To do =>
In your copy, reproduce each entry exactly and leave out the pictures.

Data entries:
● ● ● ● ● ● ●
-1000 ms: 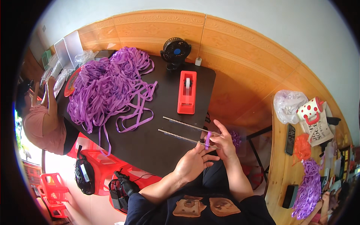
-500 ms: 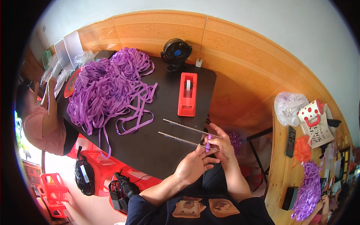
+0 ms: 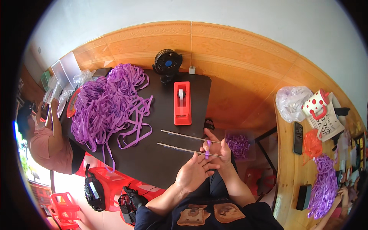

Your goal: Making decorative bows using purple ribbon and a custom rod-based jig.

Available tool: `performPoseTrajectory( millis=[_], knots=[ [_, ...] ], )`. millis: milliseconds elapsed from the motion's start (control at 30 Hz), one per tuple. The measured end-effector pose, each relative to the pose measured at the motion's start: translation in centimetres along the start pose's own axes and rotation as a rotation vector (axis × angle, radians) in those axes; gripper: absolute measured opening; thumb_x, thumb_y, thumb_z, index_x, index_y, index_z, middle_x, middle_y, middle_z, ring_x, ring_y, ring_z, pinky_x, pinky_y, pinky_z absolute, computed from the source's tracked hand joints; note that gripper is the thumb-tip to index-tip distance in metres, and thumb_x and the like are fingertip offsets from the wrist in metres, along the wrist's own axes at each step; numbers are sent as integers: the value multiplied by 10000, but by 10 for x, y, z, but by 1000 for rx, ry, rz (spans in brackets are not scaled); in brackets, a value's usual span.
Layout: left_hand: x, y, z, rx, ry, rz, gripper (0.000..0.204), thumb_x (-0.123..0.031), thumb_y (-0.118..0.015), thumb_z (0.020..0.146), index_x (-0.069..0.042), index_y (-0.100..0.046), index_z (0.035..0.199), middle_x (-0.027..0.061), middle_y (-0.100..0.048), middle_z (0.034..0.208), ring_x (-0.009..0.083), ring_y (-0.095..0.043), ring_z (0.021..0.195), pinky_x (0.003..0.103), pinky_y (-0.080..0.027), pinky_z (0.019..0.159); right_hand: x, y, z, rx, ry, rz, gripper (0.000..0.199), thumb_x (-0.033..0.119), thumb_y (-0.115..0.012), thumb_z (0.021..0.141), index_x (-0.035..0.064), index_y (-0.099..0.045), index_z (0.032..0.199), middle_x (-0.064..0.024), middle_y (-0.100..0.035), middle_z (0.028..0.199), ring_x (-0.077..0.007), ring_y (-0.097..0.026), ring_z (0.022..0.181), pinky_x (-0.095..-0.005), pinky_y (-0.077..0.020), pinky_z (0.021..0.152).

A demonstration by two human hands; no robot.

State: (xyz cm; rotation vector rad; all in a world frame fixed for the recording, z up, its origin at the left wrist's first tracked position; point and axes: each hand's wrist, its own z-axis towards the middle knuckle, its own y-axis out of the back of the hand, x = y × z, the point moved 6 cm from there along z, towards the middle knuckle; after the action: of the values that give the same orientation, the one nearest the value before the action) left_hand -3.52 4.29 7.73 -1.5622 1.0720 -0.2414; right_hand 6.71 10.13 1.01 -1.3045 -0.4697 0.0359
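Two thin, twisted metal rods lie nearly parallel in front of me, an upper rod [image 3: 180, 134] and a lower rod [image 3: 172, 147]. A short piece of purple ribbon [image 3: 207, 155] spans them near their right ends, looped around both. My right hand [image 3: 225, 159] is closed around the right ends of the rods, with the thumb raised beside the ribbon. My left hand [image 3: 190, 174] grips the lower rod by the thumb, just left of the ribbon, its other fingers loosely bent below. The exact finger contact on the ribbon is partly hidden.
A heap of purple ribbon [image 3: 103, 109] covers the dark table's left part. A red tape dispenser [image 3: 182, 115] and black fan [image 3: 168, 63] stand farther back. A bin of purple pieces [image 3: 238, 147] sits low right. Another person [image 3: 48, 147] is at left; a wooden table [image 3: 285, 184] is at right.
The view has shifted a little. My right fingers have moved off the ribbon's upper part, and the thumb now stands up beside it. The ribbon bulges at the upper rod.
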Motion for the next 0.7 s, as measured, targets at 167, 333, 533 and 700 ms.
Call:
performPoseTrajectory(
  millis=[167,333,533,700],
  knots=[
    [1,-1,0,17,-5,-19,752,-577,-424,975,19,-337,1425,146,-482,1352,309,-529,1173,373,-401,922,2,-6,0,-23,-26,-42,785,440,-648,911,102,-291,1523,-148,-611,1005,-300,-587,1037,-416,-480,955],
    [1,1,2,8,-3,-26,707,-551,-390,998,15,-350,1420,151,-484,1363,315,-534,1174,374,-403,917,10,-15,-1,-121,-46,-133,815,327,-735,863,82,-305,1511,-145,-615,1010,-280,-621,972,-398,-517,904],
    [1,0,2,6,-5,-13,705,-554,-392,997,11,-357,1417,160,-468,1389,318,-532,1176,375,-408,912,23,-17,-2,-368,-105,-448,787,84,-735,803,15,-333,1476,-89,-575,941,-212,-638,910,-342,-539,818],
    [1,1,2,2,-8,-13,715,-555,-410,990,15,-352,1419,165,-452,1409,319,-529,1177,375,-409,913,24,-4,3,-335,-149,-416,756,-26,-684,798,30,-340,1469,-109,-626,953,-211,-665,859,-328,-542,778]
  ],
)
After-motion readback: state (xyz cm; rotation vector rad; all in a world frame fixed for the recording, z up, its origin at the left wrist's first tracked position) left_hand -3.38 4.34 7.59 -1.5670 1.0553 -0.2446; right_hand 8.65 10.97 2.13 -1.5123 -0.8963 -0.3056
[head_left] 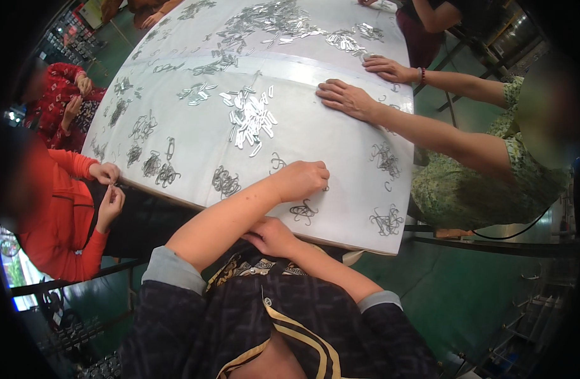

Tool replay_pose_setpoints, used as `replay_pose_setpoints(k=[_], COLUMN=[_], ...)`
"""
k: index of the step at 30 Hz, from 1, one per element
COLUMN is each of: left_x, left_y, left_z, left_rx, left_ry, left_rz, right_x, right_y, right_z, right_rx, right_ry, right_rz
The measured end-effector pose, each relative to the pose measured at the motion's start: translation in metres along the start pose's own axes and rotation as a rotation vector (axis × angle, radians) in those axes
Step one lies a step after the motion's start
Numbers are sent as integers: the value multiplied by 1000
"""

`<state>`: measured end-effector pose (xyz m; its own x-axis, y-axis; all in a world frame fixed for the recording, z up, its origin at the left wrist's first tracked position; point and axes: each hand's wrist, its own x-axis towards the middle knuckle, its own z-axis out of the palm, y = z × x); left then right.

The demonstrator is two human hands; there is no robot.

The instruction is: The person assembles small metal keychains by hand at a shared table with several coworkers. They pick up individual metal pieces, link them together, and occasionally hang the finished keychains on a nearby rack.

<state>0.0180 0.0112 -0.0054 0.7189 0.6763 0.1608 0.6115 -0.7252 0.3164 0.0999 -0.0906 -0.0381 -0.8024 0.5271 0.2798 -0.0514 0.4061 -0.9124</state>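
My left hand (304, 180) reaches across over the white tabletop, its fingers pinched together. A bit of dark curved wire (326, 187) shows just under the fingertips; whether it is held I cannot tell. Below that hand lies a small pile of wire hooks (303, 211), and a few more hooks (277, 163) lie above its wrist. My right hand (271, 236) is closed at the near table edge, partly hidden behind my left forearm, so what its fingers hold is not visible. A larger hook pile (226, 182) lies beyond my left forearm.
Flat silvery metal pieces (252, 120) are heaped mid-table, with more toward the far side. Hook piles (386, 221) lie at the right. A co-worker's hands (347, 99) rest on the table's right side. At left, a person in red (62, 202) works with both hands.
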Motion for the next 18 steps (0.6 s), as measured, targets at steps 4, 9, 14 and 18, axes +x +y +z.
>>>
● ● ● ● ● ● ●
Response to the exercise =>
-1000 ms: 
-500 ms: 
+0 ms: 

Your goal: Making decorative bows using purple ribbon and a custom rod-based jig.

Available tool: `performPoseTrajectory( millis=[_], knots=[ [_, ...] ], )`. millis: milliseconds elapsed from the motion's start (control at 30 Hz), one per tuple. The measured end-effector pose, each relative to the pose measured at the motion's start: translation in centimetres along the start pose's own axes and rotation as a rotation vector (axis × angle, radians) in those axes; gripper: absolute measured opening; thumb_x, thumb_y, thumb_z, index_x, index_y, index_z, middle_x, middle_y, middle_z, ring_x, ring_y, ring_z, pinky_x, pinky_y, pinky_z absolute, computed from the source's tracked hand joints; note that gripper is the thumb-tip to index-tip distance in metres, and thumb_x and the like are fingertip offsets from the wrist in metres, along the wrist's own axes at each step; numbers are sent as integers: the value multiplied by 10000, but by 10 for x, y, z, but by 1000 for rx, ry, rz (spans in brackets are not scaled); in brackets, a value's usual span.
Layout: left_hand: x, y, z, rx, ry, rz, gripper (0.000..0.204), thumb_x (-0.123..0.031), thumb_y (-0.118..0.015), thumb_z (0.020..0.146), index_x (-0.069..0.042), index_y (-0.100..0.046), index_z (0.035..0.199), middle_x (-0.027..0.061), middle_y (-0.100..0.048), middle_z (0.034..0.208), ring_x (-0.009..0.083), ring_y (-0.095..0.043), ring_z (0.021..0.195), pinky_x (0.003..0.103), pinky_y (-0.080..0.027), pinky_z (0.019..0.159); right_hand: x, y, z, rx, ry, rz, gripper (0.000..0.199), thumb_x (-0.033..0.119), thumb_y (-0.115..0.012), thumb_z (0.021..0.141), index_x (-0.035..0.064), index_y (-0.099..0.045), index_z (0.032..0.199), middle_x (-0.064..0.024), middle_y (-0.100..0.035), middle_z (0.028..0.199), ring_x (-0.077..0.007), ring_y (-0.097..0.026), ring_z (0.022..0.181), pinky_x (-0.095..-0.005), pinky_y (-0.077..0.020), pinky_z (0.021..0.152).

A demonstration by two human hands; no robot.

State: (xyz cm; rotation vector rad; all in a world frame fixed for the recording, z up, its origin at the left wrist's first tracked position; point and axes: each hand's wrist, its own z-axis towards the middle knuckle, its own y-axis out of the back of the hand, x = y × z, the point moved 6 cm from there along z, towards the middle knuckle; after the action: of the values that give the same orientation, the one nearest the value before the action) left_hand -3.52 4.29 7.73 -1.5622 1.0720 -0.2414; right_hand 6.71 10.13 1.01 -1.3045 -0.4697 0.0359
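Two thin, twisted metal rods lie nearly parallel in front of me, an upper rod [image 3: 180, 134] and a lower rod [image 3: 172, 147]. A short piece of purple ribbon [image 3: 207, 155] spans them near their right ends, looped around both. My right hand [image 3: 225, 159] is closed around the right ends of the rods, with the thumb raised beside the ribbon. My left hand [image 3: 190, 174] grips the lower rod by the thumb, just left of the ribbon, its other fingers loosely bent below. The exact finger contact on the ribbon is partly hidden.
A heap of purple ribbon [image 3: 103, 109] covers the dark table's left part. A red tape dispenser [image 3: 182, 115] and black fan [image 3: 168, 63] stand farther back. A bin of purple pieces [image 3: 238, 147] sits low right. Another person [image 3: 48, 147] is at left; a wooden table [image 3: 285, 184] is at right.
The view has shifted a little. My right fingers have moved off the ribbon's upper part, and the thumb now stands up beside it. The ribbon bulges at the upper rod.
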Motion for the next 0.7 s, as measured, targets at 167, 333, 533 and 700 ms.
Call:
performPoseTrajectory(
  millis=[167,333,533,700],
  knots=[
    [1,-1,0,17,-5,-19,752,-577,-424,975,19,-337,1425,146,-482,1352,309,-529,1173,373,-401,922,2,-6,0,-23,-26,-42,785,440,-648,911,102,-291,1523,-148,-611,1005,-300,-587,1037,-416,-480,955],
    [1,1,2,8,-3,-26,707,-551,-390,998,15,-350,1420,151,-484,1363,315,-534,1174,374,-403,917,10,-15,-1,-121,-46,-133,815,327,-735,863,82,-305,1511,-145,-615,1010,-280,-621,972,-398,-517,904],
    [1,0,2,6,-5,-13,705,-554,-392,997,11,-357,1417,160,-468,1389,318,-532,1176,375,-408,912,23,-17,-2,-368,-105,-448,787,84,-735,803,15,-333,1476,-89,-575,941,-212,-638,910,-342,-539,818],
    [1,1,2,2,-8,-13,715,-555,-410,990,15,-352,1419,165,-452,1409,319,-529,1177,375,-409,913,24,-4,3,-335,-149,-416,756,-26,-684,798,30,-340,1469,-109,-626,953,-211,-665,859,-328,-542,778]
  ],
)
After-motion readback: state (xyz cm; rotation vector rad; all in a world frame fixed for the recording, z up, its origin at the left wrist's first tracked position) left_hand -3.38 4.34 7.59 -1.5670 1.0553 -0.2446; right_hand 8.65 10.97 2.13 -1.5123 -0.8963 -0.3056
[head_left] 

Tool replay_pose_setpoints, used as `replay_pose_setpoints(k=[_], COLUMN=[_], ...)`
"""
k: index of the step at 30 Hz, from 1, one per element
COLUMN is each of: left_x, left_y, left_z, left_rx, left_ry, left_rz, right_x, right_y, right_z, right_rx, right_ry, right_rz
The measured end-effector pose, each relative to the pose measured at the motion's start: translation in metres along the start pose's own axes and rotation as a rotation vector (axis × angle, radians) in those axes
Step one lies a step after the motion's start
Numbers are sent as integers: the value multiplied by 1000
"""

`<state>`: measured end-effector pose (xyz m; its own x-axis, y-axis; all in a world frame fixed for the recording, z up, its origin at the left wrist's first tracked position; point and axes: each hand's wrist, its own x-axis towards the middle knuckle, its own z-axis out of the palm, y = z × x); left then right.

The demonstrator is two human hands; there is no robot.

The instruction is: The person assembles small metal keychains by hand at a shared table with several coworkers. They pick up individual metal pieces, link them together, and occasionally hang the finished keychains on a nearby rack.

<state>0.0180 0.0112 -0.0054 0.7189 0.6763 0.1608 0.6115 -0.7252 0.3164 0.0999 -0.0906 -0.0381 -0.8024 0.5271 0.2798 -0.0514 0.4061 -0.9124</state>
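My left hand (304, 180) reaches across over the white tabletop, its fingers pinched together. A bit of dark curved wire (326, 187) shows just under the fingertips; whether it is held I cannot tell. Below that hand lies a small pile of wire hooks (303, 211), and a few more hooks (277, 163) lie above its wrist. My right hand (271, 236) is closed at the near table edge, partly hidden behind my left forearm, so what its fingers hold is not visible. A larger hook pile (226, 182) lies beyond my left forearm.
Flat silvery metal pieces (252, 120) are heaped mid-table, with more toward the far side. Hook piles (386, 221) lie at the right. A co-worker's hands (347, 99) rest on the table's right side. At left, a person in red (62, 202) works with both hands.
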Motion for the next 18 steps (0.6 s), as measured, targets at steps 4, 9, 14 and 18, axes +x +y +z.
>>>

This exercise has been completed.